Beaucoup d'intellectuels parlent du fatalisme qui serait un trait caractéristique des Roumains. Pensez-vous que la nouvelle génération peut se défaire de ce trait de caractère ?

J'ai 53 ans. Ma génération a vécu le fatalisme dont vous parlez comme une maladie. Que dire de la génération de mes parents qui s'était jetée corps et âme dans l'utopie communiste ? Le communisme et le fatalisme qu'il a engendré ont été une tragédie pour les Roumains. Créer l'enfer sur terre au nom du paradis, c'est cela que nos parents ont vécu. Ma génération a tenté d'échapper à cette malédiction, mais nous n'avons pas réussi. C'est la génération de mon fils qui y parviendra.
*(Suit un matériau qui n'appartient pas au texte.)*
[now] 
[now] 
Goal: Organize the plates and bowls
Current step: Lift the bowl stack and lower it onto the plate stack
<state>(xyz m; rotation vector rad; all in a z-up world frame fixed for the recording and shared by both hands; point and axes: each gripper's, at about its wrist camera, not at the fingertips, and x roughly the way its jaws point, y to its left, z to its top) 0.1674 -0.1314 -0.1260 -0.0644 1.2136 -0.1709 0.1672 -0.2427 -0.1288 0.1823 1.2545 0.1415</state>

Je fais confiance à ces jeunes roumains qui sont en train de donner une leçon de démocratie à une Europe en proie aux nationalismes et aux extrémismes.

 


Justement, pensez-vous que les vagues de repli identitaire et de nationalisme qui déferlent sur l'Europe et le monde aujourd'hui, arriveront aussi en Roumanie ?

Le nationalisme et le repli identitaire que l'on constate aujourd'hui en Europe et dans le monde ont été vécus en Roumanie dans les années 1990. C'était une réaction prévisible dans un pays qui a connu l'une des dictatures les plus dures dans le monde. Aujourd'hui, la Roumanie est à l'abri de ces phénomènes. En 2014, les Roumains ont élu un président d'origine allemande. Est-ce qu'on peut imaginer les Français installer Angela Merkel à l'Elysée ? Les Roumains ont connu la folie de la dictature puis ils ont senti les bénéfices d'une société ouverte. L'adhésion à l'Union européenne a été une véritable révolution pour un peuple qui avait du mal à retrouver ses repères. Évidemment, personne n'est à l'abri du repli identitaire et du nationalisme dans un monde qui déraille chaque jour un peu plus. C'est justement dans cette cacophonie mondialisée que la Roumanie tente de faire entendre la voix de la raison. Qu'elle y parvienne ou non est une autre histoire, mais je crois que ça vaut la peine d'essayer. C'est cela qui permettra à nos enfants d'être fiers de leurs parents.